START Source data

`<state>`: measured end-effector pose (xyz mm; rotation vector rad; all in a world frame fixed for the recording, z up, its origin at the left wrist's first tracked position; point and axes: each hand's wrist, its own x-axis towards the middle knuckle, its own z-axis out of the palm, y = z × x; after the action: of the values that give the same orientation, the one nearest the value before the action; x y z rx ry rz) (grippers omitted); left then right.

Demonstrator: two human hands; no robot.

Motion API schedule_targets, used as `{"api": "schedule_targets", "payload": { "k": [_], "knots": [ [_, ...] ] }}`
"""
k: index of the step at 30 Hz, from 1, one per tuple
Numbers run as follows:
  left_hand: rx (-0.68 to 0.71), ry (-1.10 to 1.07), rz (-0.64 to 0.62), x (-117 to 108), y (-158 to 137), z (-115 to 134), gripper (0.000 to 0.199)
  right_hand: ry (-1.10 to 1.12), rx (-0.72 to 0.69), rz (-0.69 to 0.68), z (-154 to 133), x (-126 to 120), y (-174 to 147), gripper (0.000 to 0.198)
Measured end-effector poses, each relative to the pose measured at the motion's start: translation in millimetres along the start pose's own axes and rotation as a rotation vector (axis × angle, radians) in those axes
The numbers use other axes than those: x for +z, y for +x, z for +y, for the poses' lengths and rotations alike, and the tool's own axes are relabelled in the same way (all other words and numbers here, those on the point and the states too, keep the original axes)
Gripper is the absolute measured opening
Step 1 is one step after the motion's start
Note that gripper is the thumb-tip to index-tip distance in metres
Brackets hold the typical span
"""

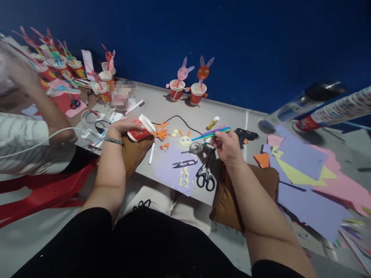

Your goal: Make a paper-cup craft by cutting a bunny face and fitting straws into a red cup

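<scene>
A red paper cup (138, 133) with a white rim lies tilted in my left hand (125, 126), whose fingers wrap round it. My right hand (227, 146) pinches several coloured sticks (209, 133), blue, green and purple, pointing left over the table. Below their tips are a yellow paper rabbit face (186, 140) with orange ears and a roll of clear tape (196, 147). Orange paper cut-outs (161, 133) lie beside the cup. Nearer me rest black-handled scissors (205, 181) and thread snips (185, 163) on purple paper (166, 164).
Two finished-looking rabbit cups (198, 92) stand by the blue wall. A glue stick (213, 122) and a hot glue gun (246, 136) lie beyond my right hand. Coloured paper (304, 154), a bottle (292, 106) and stacked cups (333, 110) fill the right. At left sits another person (26, 143).
</scene>
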<state>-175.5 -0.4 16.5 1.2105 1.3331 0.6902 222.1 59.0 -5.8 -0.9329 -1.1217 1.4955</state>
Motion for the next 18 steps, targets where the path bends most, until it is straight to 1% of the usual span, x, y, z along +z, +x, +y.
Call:
{"api": "schedule_targets", "payload": {
  "k": [3, 5, 8, 11, 14, 16, 18],
  "knots": [
    [-0.129, -0.110, -0.040, -3.2, 3.7, 5.1, 0.044, 0.029, 0.022, 0.015, -1.6, -0.8, -2.3, 0.027],
    [-0.154, -0.156, -0.062, -5.5, 8.9, 8.8, 0.041, 0.044, 0.029, 0.021, -2.0, -1.3, -3.4, 0.027],
    [-0.140, -0.170, -0.083, -4.0, 11.5, 11.7, 0.038, 0.034, 0.017, -0.010, -1.8, -1.4, -4.7, 0.026],
    [-0.133, -0.180, -0.087, 6.8, 1.2, 9.3, 0.043, -0.006, -0.023, -0.075, -1.3, -1.1, -5.8, 0.023],
    [-0.185, -0.167, -0.117, 21.5, -12.0, 4.5, 0.048, -0.059, -0.072, -0.144, 0.2, -0.4, -6.4, 0.020],
    [-0.203, -0.135, -0.119, 27.4, -14.9, 2.8, 0.050, -0.110, -0.103, -0.193, 3.2, 0.4, -6.8, 0.018],
    [-0.214, -0.109, -0.129, 27.9, -12.0, 2.4, 0.048, -0.179, -0.122, -0.235, 8.0, 1.6, -7.7, 0.018]
  ]
}}
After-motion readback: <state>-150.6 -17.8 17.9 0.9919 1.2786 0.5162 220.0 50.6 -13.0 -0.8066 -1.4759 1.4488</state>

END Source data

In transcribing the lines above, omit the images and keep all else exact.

`<state>`: measured end-effector pose (xyz mm; rotation vector rad; all in a world frame fixed for the recording, z up, its origin at the left wrist's first tracked position; point and axes: each hand's wrist, its own x-axis towards the middle knuckle, its own z-axis out of the palm, y = z × x; after the action: of the values that give the same orientation, the one nearest the value before the action; x y z rx ry rz) (grippers omitted); left then right.

Demonstrator: two human hands; no robot.

Motion API schedule_targets, used as `{"api": "schedule_targets", "payload": { "k": [_], "knots": [ [_, ...] ] }}`
"""
k: index of the step at 30 Hz, from 1, one per tuple
Numbers run as follows:
  left_hand: rx (-0.68 to 0.71), ry (-1.10 to 1.07), rz (-0.64 to 0.62), x (-117 to 108), y (-158 to 137), z (-115 to 134), gripper (0.000 to 0.199)
  right_hand: ry (-1.10 to 1.12), rx (-0.72 to 0.69), rz (-0.69 to 0.68), z (-154 to 133), x (-126 to 120), y (-174 to 147), gripper (0.000 to 0.198)
Measured end-effector poses, each relative to the pose measured at the motion's start: translation in millimetres along the start pose's own axes and rotation as a rotation vector (axis × angle, radians) in those axes
The numbers use other axes than those: x for +z, y for +x, z for +y, for the poses' lengths and rotations alike, and the tool's own axes are relabelled in the same way (all other words and numbers here, those on the point and the states too, keep the original axes)
Gripper is the absolute measured opening
Step 1 is one step after the motion's start
Note that gripper is the thumb-tip to index-tip distance in metres
Brackets hold the typical span
"""


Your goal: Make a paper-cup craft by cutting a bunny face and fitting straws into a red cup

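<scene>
A red paper cup (138, 133) with a white rim lies tilted in my left hand (125, 126), whose fingers wrap round it. My right hand (227, 146) pinches several coloured sticks (209, 133), blue, green and purple, pointing left over the table. Below their tips are a yellow paper rabbit face (186, 140) with orange ears and a roll of clear tape (196, 147). Orange paper cut-outs (161, 133) lie beside the cup. Nearer me rest black-handled scissors (205, 181) and thread snips (185, 163) on purple paper (166, 164).
Two finished-looking rabbit cups (198, 92) stand by the blue wall. A glue stick (213, 122) and a hot glue gun (246, 136) lie beyond my right hand. Coloured paper (304, 154), a bottle (292, 106) and stacked cups (333, 110) fill the right. At left sits another person (26, 143).
</scene>
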<state>-175.5 -0.4 16.5 1.2105 1.3331 0.6902 222.1 59.0 -5.8 -0.9329 -1.1217 1.4955</state>
Motion for the next 18 steps, targets where the path bends most, until it is straight to 1% of the usual span, x, y, z along +z, +x, +y.
Call:
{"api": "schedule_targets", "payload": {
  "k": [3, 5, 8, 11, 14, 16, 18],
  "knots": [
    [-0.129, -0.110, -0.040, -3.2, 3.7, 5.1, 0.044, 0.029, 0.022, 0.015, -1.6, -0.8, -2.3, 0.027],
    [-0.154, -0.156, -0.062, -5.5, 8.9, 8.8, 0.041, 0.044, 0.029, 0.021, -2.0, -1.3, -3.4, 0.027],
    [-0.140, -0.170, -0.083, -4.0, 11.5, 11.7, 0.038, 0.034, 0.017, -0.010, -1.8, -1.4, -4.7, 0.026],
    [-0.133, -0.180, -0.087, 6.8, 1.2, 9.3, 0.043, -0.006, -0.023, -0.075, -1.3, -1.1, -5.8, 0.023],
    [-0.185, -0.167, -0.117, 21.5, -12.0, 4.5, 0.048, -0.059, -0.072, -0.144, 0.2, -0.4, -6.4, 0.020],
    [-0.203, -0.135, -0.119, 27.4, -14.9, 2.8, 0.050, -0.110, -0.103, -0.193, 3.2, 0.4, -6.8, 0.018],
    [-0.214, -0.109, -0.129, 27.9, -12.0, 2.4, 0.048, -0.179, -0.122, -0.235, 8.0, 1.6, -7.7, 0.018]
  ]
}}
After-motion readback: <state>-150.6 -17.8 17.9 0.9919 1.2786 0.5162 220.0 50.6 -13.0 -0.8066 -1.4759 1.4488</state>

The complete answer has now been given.